Even within counties, the laws can differ. In the unincorporated areas of Mendocino County, for example, gardeners legally can grow as many as 99 pot plants outdoors with proper licensing. But in the Mendocino County coastal community of Fort Bragg, outdoor cultivation of medical marijuana is banned outright, while indoor grows are restricted to no more than 100 square feet per residence.
Such disparity is hardly unique to California, says Allen St. Pierre, executive director of the National Organization for the Reform of Marijuana Laws, a nonprofit lobbying group based in Washington, D.C. Sixteen other states and the District of Columbia extend varying forms of legal protection to individuals who use marijuana with a physician’s recommendation. The degree to which those protections are afforded — if at all — depends largely on geography and whether the prevailing political sentiments in an area sway liberal or conservative.
“Go to downtown Seattle, to Bellingham, to Tacoma. You can walk the main streets and see medical cannabis dispensaries,” St. Pierre says, citing the example of Washington state. “But if you go east and cross the Cascades to Spokane, cannabis is completely verboten.”
Consider the case of Daniel Harwood and Timothy Tangney, two couriers working for Northstone Organics, a marijuana farming collective in Mendocino County. Last October, the two were pulled over twice in two days by the same sheriff’s deputy in neighboring Sonoma County while en route to deliver 35 one-ounce packages of medical marijuana to individual patients scattered across the San Francisco Bay area. Harwood and Tangney insisted they were engaged in lawful commerce — as defined by Mendocino County. Sonoma County authorities saw things differently. The two men were each charged with four felony counts of intent to distribute marijuana. The pot was confiscated.
Then things really took a turn toward the surreal.

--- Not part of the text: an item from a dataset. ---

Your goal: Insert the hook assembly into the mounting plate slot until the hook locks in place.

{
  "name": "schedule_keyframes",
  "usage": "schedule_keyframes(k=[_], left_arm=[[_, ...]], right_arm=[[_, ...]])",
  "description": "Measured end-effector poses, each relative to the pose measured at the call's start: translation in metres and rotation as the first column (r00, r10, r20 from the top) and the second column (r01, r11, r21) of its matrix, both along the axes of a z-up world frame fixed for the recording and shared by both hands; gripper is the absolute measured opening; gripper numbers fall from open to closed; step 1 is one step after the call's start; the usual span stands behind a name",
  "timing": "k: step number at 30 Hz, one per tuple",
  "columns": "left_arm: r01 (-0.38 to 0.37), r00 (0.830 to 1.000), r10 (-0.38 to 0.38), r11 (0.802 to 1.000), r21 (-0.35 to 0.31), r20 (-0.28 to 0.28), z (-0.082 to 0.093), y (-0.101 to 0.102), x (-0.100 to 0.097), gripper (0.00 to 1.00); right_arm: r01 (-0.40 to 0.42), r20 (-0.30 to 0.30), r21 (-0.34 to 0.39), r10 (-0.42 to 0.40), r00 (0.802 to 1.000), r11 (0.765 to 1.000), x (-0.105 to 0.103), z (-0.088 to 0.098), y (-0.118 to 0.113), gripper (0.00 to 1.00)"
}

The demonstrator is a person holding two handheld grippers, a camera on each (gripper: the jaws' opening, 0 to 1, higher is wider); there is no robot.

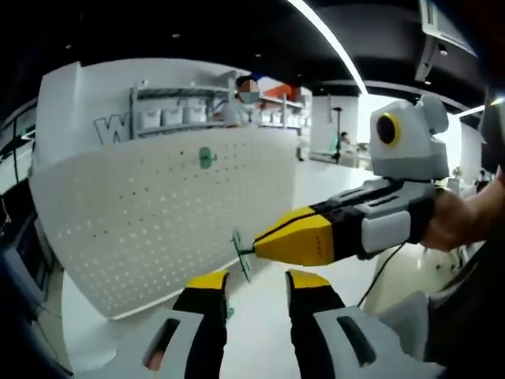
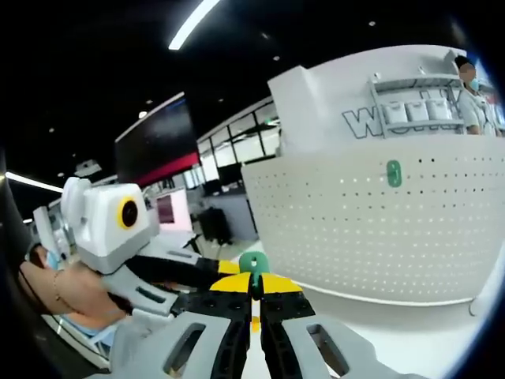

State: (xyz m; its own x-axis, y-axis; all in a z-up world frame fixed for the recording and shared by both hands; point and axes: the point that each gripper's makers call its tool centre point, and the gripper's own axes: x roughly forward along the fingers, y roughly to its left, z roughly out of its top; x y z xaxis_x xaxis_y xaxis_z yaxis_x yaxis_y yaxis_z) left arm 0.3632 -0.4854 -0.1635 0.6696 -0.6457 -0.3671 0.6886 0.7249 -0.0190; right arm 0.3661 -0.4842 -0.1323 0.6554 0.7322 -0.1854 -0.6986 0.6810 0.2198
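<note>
pegboard [image 1: 158, 213] upright ahead, one green hook [image 1: 206, 157] already mounted high on it. right gripper [image 2: 254, 296] pinches a green hook piece [image 1: 241, 253] between closed jaws, off the board's lower right edge, open floor between. left gripper [image 1: 256, 284] jaws apart, holding nothing, just below.

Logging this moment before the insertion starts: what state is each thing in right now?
Right gripper: shut on hook.
Hook: green, held at the fingers, off the board, not inserted.
Left gripper: open, holding nothing.
Pegboard: upright, white, perforated.
Green piece: already mounted on the pegboard, near its top.
</note>
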Motion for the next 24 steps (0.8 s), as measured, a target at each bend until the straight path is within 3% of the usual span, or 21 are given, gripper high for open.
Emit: schedule_keyframes(k=[7,12,17,24], left_arm=[[-0.018,1.000,0.017,1.000,-0.025,-0.022,-0.003,0.001,-0.001,0.67],[-0.006,0.999,0.004,0.998,-0.065,-0.033,-0.001,-0.001,-0.005,0.73],[-0.005,1.000,0.004,0.997,-0.075,-0.017,0.002,-0.002,-0.006,0.93],[0.009,0.999,-0.014,0.993,-0.120,-0.034,0.004,-0.005,-0.011,1.00]], right_arm=[[-0.001,0.000,-0.018,0.001,1.000,1.000,0.001,-0.003,-0.002,0.00],[-0.003,-0.007,-0.037,0.002,1.000,0.999,0.000,-0.008,-0.004,0.00],[0.000,0.007,-0.052,0.001,1.000,0.999,0.001,-0.010,-0.005,0.00],[0.012,0.011,-0.064,-0.011,1.000,0.998,0.005,-0.012,-0.008,0.00]])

At their preliminary hearing in September, a Mendocino County sheriff’s sergeant, Randy Johnson, testified under subpoena as a defense witness, saying that the two couriers were operating in full compliance with Mendocino County’s medical marijuana guidelines. Johnson conceded on cross-examination, however, that while his county permits Northstone to grow and distribute medicinal marijuana in Mendocino County, those same laws afford no such protection beyond the county line.

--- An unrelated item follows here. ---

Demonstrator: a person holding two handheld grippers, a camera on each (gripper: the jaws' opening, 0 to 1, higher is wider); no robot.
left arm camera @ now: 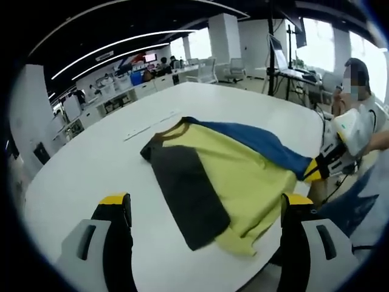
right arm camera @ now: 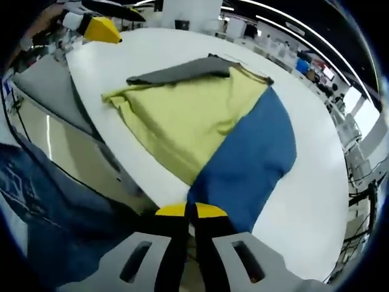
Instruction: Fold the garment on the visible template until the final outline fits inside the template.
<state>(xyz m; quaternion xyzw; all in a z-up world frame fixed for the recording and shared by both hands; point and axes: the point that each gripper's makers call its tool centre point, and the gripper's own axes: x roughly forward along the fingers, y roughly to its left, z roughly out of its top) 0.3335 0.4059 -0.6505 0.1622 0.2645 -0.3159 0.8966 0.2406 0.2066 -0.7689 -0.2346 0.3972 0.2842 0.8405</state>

That, says Sheriff Allman, is the crux of the quandary. “The law of the land is not the law of the land.”
Harwood and Tangney’s preliminary hearing continues this month, as does ongoing concern among medical marijuana growers that they remain targeted by federal authorities who have consistently held that marijuana holds no medicinal value, that state-enacted medical marijuana laws are moot, and that growing cannabis for any purpose is illegal. Period.
“Are medical marijuana growers subject to potential prosecution? Potentially yes,” says Rusty Payne, a spokesman for the U.S. Drug Enforcement Agency in Washington, D.C., explained before this latest crackdown. “They’re cultivating and selling large amounts of a controlled substance.”
Payne stressed that the DEA remains focused on large-scale drug trafficking organizations, not individual medical marijuana users.
“We just don’t have the resources,” he says.